O segundo conto deste livro é “O galo de ouro”, traz como epígrafe o poema “Pedra Retorcida”, de João de Morais Filho, cujo excerto que escolhemos corre desta forma: Aquela porta que hesitei abrir/ largou mão de sua fronteira/ e deu lugar a janelas/ que me assombram pacientes,/ até que o frio as feche novamente, ofertando ao leitor uma espécie de preâmbulo ao mistério em que está envolto este conto, repleto de enigmas, segredos e mortes de aventureiros que descambam no mundo em busca de uma jóia rara da ouriversaria que teria sido trazida de Lisboa na nau do fidalgo e capitão-mor Pedro Álvares Cabral. Mais, não nos cabe dizer.
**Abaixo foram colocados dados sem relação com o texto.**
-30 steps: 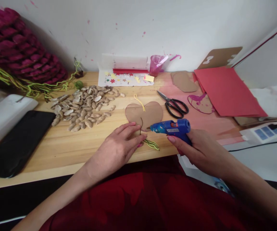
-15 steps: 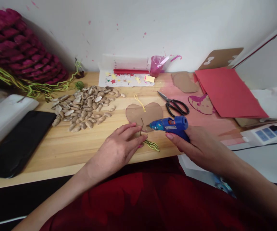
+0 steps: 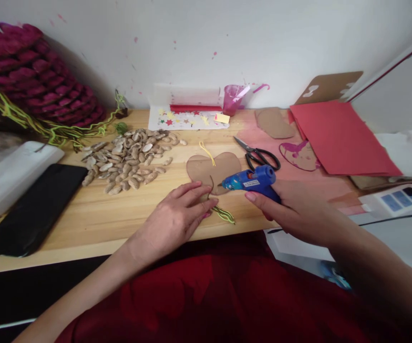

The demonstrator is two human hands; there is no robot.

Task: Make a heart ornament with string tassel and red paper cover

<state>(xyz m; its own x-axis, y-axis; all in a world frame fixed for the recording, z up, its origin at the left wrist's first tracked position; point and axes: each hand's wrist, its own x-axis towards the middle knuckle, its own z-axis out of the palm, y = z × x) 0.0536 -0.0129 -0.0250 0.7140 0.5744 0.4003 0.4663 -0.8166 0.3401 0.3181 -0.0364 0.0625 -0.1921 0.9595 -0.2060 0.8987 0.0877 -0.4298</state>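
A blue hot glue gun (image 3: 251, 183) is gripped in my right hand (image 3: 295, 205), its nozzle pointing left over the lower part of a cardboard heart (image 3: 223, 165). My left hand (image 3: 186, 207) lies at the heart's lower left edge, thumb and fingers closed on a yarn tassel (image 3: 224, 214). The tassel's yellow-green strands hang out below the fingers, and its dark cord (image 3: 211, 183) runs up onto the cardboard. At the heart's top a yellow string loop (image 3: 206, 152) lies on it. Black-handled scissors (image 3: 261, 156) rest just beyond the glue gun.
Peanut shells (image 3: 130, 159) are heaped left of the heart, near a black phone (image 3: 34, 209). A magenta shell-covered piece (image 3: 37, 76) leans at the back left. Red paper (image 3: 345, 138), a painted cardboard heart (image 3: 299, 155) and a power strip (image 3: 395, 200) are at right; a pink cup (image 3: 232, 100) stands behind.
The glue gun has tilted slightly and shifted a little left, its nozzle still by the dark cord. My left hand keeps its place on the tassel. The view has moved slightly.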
O derradeiro conto do livro é “Naquele dia eu vi o diabo de perto”, onde Miguel Carneiro nos oferece uma narrativa urbana, ambientada na invasão das tropas de Hitler à França, mesclando realidade e ficção, prosa e poesia, marca indelével do autor. Na voz de um poeta brasileiro, comunista, o conto vai retratando o caos que vivia Paris (onde Miguel viveu algum tempo) naqueles dias, o drama dos judeus e também a difícil missão do poeta: proteger um menino de sete anos, perdido em meio ao caos.

De certo, fica-nos a confiança de que, ao considerar a tradição oral do seu povo, a contística de Miguel Carneiro fundamenta-se na identidade cultural e social de sua gente, registrando a história e suas personagens, merecendo da gente do seu chão, autoridades e da crítica, não apenas reconhecimento, mas também um justo e demorado aplauso. Ao mesmo tempo, estamos certos de que a reunião dos melhores contos de Miguel Carneiro em um único livro seria capaz de alçar seu nome ao mesmo patamar dos melhores contistas do nosso tempo.